The case of Matter of Honigman (8 N Y 2d 244) points to reversal here. There, upon a record similar to that before us, it was said: “ We read this record as containing more than enough competent proof to warrant submitting to the jury the *229issue of decedent’s testamentary capacity. By the same token the proof amply supports the jury findings, implicit in the verdict, that the testator, at the time he made his will, was suffering from an unwarranted and insane delusion that his wife was unfaithful to him, which condition affected the disposition made in the will” (p. 248). The court’s conclusion was not altered by reason of the fact that “ all of the witnesses agreed that the deceased was normal and rational in other respects ” (p. 249). “It is true ”, the court continued, “ that the burden of proving testamentary incapacity is a difficult one to carry (Dobie v. Armstrong, 160 N. Y. 584), but when an objectant has gone forward, as Mrs. Honigman surely has, with evidence reflecting the operation of the testator’s mind, it is the proponents’ duty to provide a basis for the alleged delusion. We cannot conclude that as a matter of law they have performed this duty successfully.” (p. 250). It was held, further, that ‘ ‘ the courts should have no hesitation in placing the issue of sanity in the jury’s hands.
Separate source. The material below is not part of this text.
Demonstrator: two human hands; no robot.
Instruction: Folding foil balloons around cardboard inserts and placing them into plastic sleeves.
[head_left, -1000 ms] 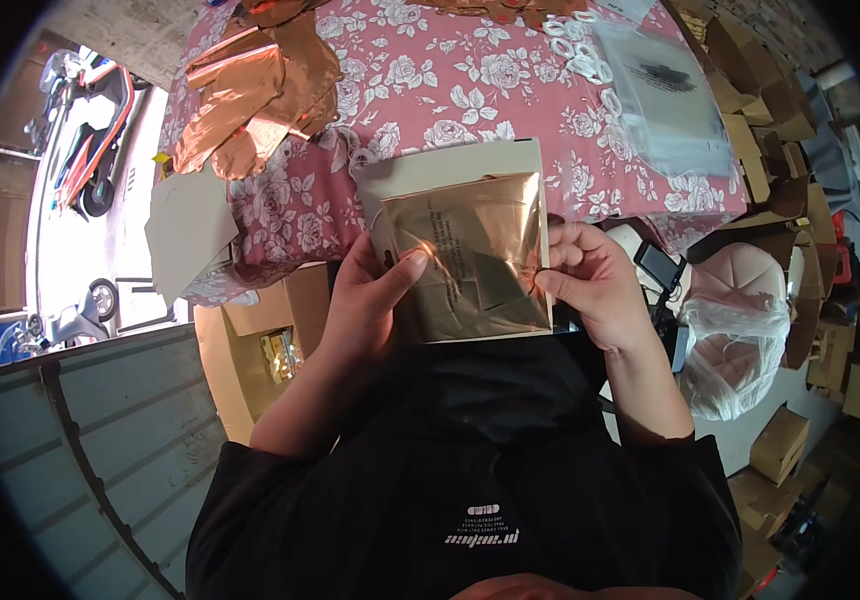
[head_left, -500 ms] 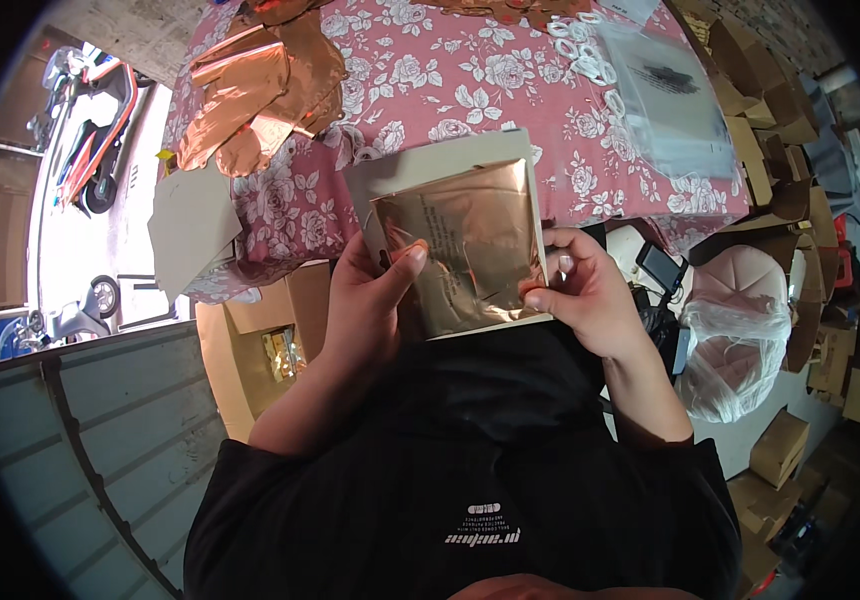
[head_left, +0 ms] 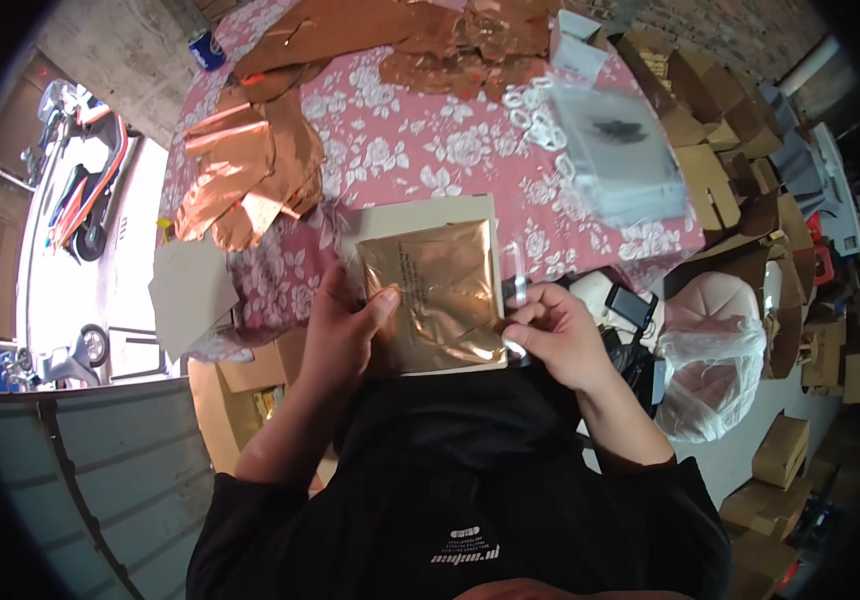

To hold to the contrary would be to take from the jury its traditional function of passing on the facts ” (p.251); and the court concluded with a reference to its decision in American-Seamen’s Friend Soc. v. Hopper (33 N. Y. 619, 625) where the court “held that a will was bad when its ‘ dispository provisions were or might have teen caused or affected by the delusion’ (emphasis supplied).” (p. 251).
The decree, insofar as appealed from, should be reversed, on the law and the facts, the verdict reinstated and the case remitted to the Surrogate’s Court for entry of a decree in accordance with this opinion.
Herlihy, Reynolds, Aulisi and Staley, Jr., JJ., concur.
Decree, insofar as appealed from, reversed, on the law and the facts, verdict reinstated and case remitted to the Surrogate’s Court for entry of a decree in accordance with the opinion herein.